MONOPOLIOS OFICIALES Y SINDICATOS

MONOPOLIOS OFICIALES Y SINDICATOS

Decía Shakespeare que el infierno no alberga furia igual a la de la mujer despreciada. Pero, quien escribe esta nota, considera que existe una furia aún mayor: la del sindicalista de monopolio oficial en proceso de ser despojado de su monopolio. Y la realidad es que no debe sorprender la ira de los sindicalistas, ya que no hay nada más deseable y jugoso que un monopolio oficial. Por una parte, el sindicalista se da el lujo de ignorar olímpicamente los costos laborales y la asignación eficiente de los factores de producción y rechaza toda innovación, que a pesar de implicar una disminución temporal en la mano de obra, pueda llevar a mayor eficiencia. No teniendo con quién competir, qué le va a importar ser más eficiente.

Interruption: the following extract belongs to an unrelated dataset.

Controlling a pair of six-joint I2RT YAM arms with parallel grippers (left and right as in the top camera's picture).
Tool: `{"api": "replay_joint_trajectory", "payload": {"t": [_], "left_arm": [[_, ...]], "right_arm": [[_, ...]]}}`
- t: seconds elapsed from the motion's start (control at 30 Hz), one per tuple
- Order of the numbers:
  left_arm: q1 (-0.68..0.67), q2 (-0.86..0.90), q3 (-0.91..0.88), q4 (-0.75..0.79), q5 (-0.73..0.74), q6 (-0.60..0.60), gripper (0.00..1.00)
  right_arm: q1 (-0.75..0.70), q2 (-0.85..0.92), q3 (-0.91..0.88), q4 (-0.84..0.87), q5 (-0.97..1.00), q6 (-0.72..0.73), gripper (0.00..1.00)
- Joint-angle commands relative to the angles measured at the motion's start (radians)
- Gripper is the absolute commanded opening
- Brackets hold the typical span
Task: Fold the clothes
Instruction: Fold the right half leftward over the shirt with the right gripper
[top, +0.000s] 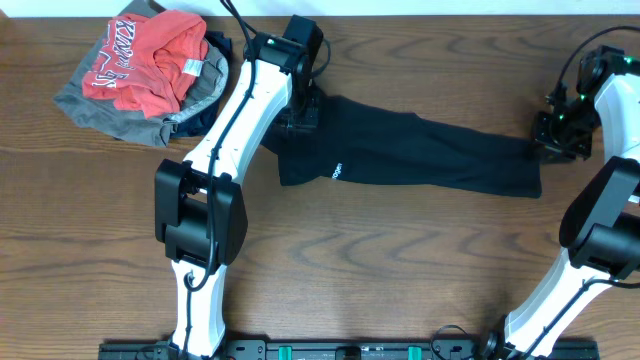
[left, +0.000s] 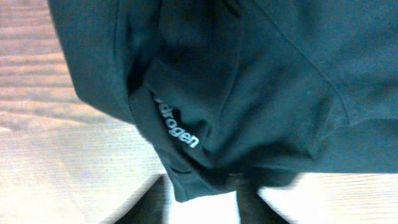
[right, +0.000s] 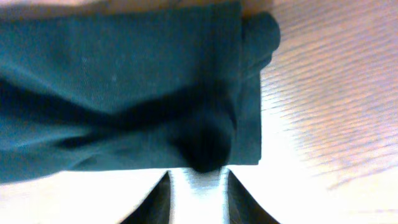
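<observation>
A black garment (top: 420, 150) with a small white logo (top: 337, 168) lies stretched across the table, left to right. My left gripper (top: 300, 118) is at its left end. In the left wrist view the garment (left: 249, 81) fills the frame, and a corner of it hangs between my open fingers (left: 202, 208). My right gripper (top: 552, 138) is at the garment's right end. In the right wrist view its fingers (right: 196, 186) are apart, with bare table between them. The hem (right: 245, 93) lies just ahead of the tips, bunched dark there.
A pile of clothes sits at the back left: a red printed shirt (top: 150, 55) on top of grey cloth (top: 110, 110). The wooden table (top: 400, 270) runs forward to the arm bases at the front edge.
</observation>
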Motion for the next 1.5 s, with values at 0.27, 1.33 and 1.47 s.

Finalmente, lo que al sindicalista puede desternillar de la risa es la suerte del consumidor de sus productos o servicios. Acaso aquel infeliz del usuario tiene otra alternativa?

10 de diciembre 1993 , 12:00 a.m.

Ante esta impresionante plétora de dádivas y prebendas que brindan los monopolios, no deben sorprender a nadie los remitidos millonarios a la prensa de los sindicalistas, que arropados en la pusilánime y amilanada bandera del patriotismo, se dirigen al pueblo colombiano gritando y proclamando a los cuatro vientos que el vil y traicionero desmantelamiento de sus monopolios implica necesariamente la llegada de un supuesto capitalismo salvaje y que hasta la muerte defenderán sus conquistas irrenunciables.

Los monopolios oficiales son el cáncer de las democracias de libre empresa. Y la única quimioterapia que ha logrado exterminar este cáncer es la libre competencia. Por contra, la forma de perpetuar los monopolios es evitar la competencia por medio de restricciones administrativas y legales, de arcaicos monopolios rentísticos a los departamentos y a ciertas entidades, y de absurdas restricciones a la inversión extranjera.

Sin embargo, la mayor barrera para desmontar los monopolios oficiales es la costumbre de ciertos gerentes timoratos y populistas al permitir la creación de estructuras de costos salariales y prestaciones tan absurdas e inverosímiles que los mismos monopolios se vuelven invendibles y prácticamente imposibles de liquidar. El país pocas veces ha visto un espectáculo tan bochornoso y ridículo como el del gerente de la Empresa de Teléfonos de Bogotá sacado en hombros por los sindicalistas.

Pero como bien lo decía Mario Vargas Llosa en reciente artículo, en lugar de abrir mercados y crear competencia para impulsar los procesos de creación de riqueza, lo que muchos gobiernos de América Latina han hecho es trasladar al sector privado los monopolios oficiales, dejando intactos sus defectos, pero en otras manos, generalmente tan corruptas e incompetentes como las del sector público. El cáncer que carcome las entrañas de la democracia, simplemente ha sido trasladado de órgano y la privatización de la economía se ha trasladado a otros grupos económicos más allegados al poder político.

El Estado no puede ni debe reemplazar y sustituir el sistema de libre empresa pero sí debe asegurar que este sistema funcione en beneficio de toda la sociedad. Para lograr este objetivo debe acabar en forma tajante y definitiva con absolutamente todos los monopolios oficiales. El gobierno no se puede dejar acobardar por los sindicatos. Pero lo ocurrido en TELECOM y en el SENA no nos permite albergar muchas esperanzas.